|
Ex-bankers go solo to tap into Gulf financial market
REUTERS
DUBAI
AFTER a 16-year career at Morgan Stanley Lebanese-born banker May Nasrallah detected a gap in the Middle East market for advising small companies, quit her job to set up her own financial advisory firm in Dubai.
Three years on, she has lured a number of her former Morgan Stanley colleagues to join her company, deNovo Corporate Advisors.
Nasrallah, who grew up mostly in Kuwait, is one of at least a dozen senior bankers in the Middle East who since the global financial crisis have opted to give up careers at large financial institutions to become entrepreneurs in the Gulf’s expanding financial industry.
Global banks flocked to the Gulf during the boom years of 2003 to 2007, to make a quick buck, but as the global financial crisis and economic downturn hit, things changed.
According to Thomson Reuters data, 20 global banks earned a combined $234.8 million in fees from their Middle East business in the first half of this year down from over $450 million earned in the first half of 2007. While they have retrenched in the region, seasoned bankers are finding plenty of business opportunities.
“In my business, it is very simple. You are selling comfort and not just a product,” said Pushpak Damodar, who worked at Deutsche Bank’s before setting up Global Frontiers Advisors in Dubai in 2009.
“These markets are going to leapfrog in the years to come.

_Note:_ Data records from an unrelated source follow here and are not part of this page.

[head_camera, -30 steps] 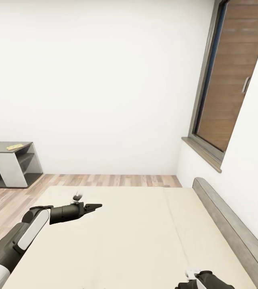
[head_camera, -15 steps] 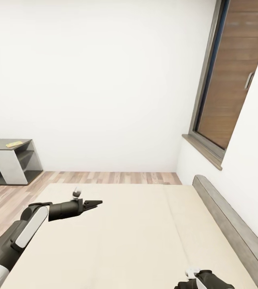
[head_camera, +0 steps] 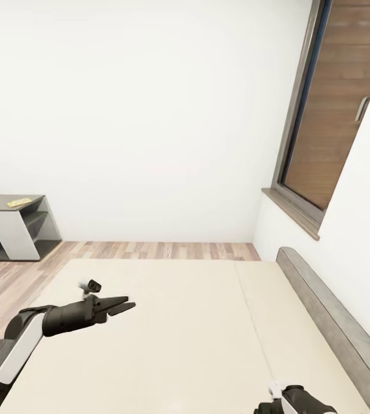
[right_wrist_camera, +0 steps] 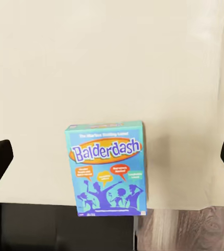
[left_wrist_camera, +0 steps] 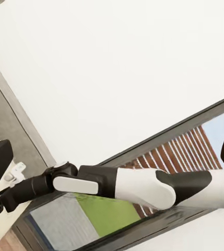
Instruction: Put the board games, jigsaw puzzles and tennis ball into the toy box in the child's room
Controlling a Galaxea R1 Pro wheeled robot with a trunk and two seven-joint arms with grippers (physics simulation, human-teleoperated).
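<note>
- Lowered and drawn leftward since a second ago, the left hand (head_camera: 126, 303) is held spread above the bed (head_camera: 167, 322).
- Right hand (right_wrist_camera: 112, 157) is spread over a blue board game (right_wrist_camera: 107, 168) lying at the mattress edge.

The blue board game box (right_wrist_camera: 106, 168) lying on the beige bed (right_wrist_camera: 112, 63) carries the title "Balderdash" in large yellow letters on an orange oval; the small line above it and the speech-bubble captions below are too blurred to read
</note>
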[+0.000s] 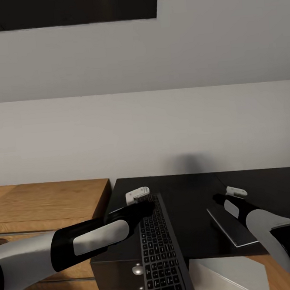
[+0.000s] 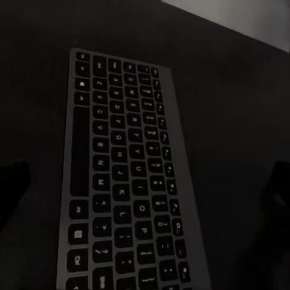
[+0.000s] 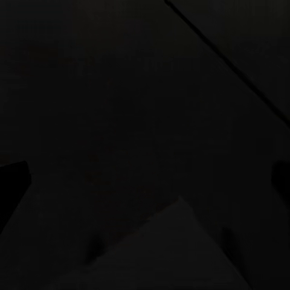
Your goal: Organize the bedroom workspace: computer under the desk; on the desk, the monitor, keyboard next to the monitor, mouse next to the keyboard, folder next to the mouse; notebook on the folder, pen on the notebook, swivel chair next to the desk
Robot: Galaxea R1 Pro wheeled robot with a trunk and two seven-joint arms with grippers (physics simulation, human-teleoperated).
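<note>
One keyboard (image 1: 162,252) lies on the black desk (image 1: 190,193) just below the left gripper (image 2: 145,181), jaws spread wide and empty, while the right gripper (image 3: 145,181), equally spread, hovers empty over one thin notebook (image 1: 230,227).

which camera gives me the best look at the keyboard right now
The left wrist view: the keyboard shows close, keys readable, lying flat on the black desk. The head view shows it smaller, its far end behind the left gripper.
</note>
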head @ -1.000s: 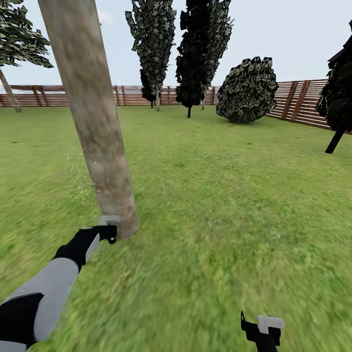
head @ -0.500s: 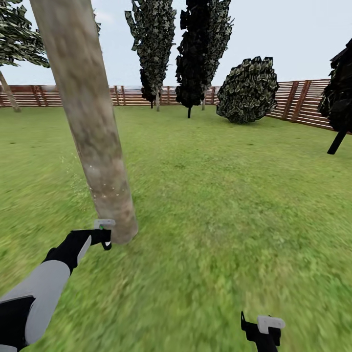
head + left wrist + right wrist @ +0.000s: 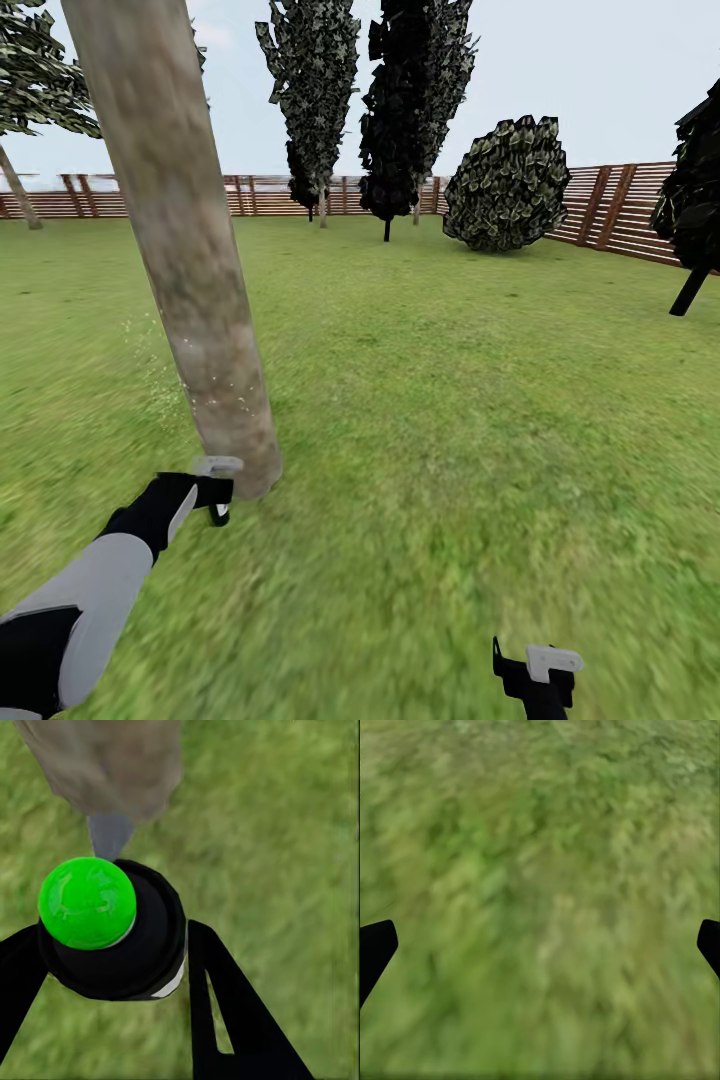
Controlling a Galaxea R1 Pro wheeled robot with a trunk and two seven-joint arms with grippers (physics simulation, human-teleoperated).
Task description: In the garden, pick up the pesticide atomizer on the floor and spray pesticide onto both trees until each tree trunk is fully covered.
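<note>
- broadly, the garden lawn [image 3: 450,420] runs back to a brown slatted fence [image 3: 610,205], with dark conifers [image 3: 415,100] and a rounded bush [image 3: 505,185] along it.
- nearest is the tree trunk [image 3: 190,260], a thick, pale, blotchy column leaning slightly; it looks rigid and far too wide for any gripper, so it is only a target for spray. fine pale specks hang beside its lower part, probably mist.
- the left gripper [image 3: 112,960] has its dark fingers closed around the pesticide atomizer [image 3: 112,937], a black round-bodied bottle with a bright green cap [image 3: 86,902] and a grey nozzle [image 3: 110,834] pointing at the trunk's base. in the head view it sits just beside the trunk's foot [image 3: 215,490].
- judging by its look, the atomizer is light, hard and smooth, so it could twist in the grip; holding it around the body below the cap, as it is held, seems right.
- the right gripper [image 3: 540,945] hangs over bare grass, fingers spread wide and holding nothing.
- compared with a second ago, the left gripper has dropped and drawn back a little from the trunk base, and the view has shifted slightly.
</note>
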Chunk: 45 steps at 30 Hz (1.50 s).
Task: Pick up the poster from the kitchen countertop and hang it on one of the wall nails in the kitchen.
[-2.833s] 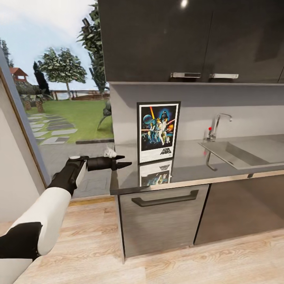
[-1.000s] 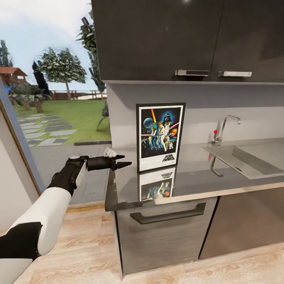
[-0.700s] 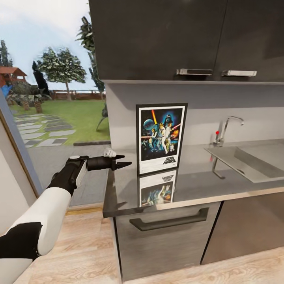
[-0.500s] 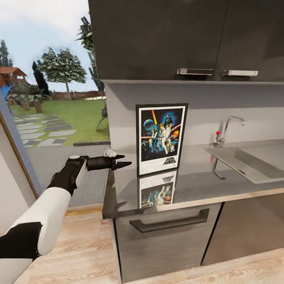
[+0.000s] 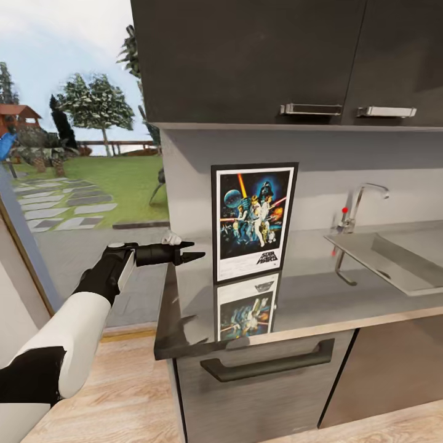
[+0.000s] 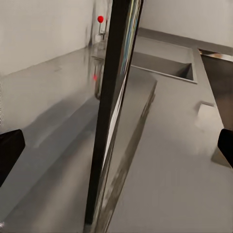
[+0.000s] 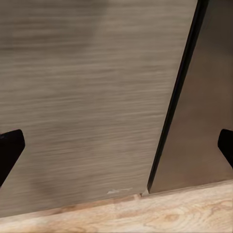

If you don’t get in now, then you will have a significant disadvantage later,” Damodar said.
For the region to succeed, however, it needs to develop a culture that accepts failure in business, said another exbanker- entrepreneur. At present, business is so risk-averse that once a venture fails, it is rare to see those individuals coming back to the market with fresh ideas, he said.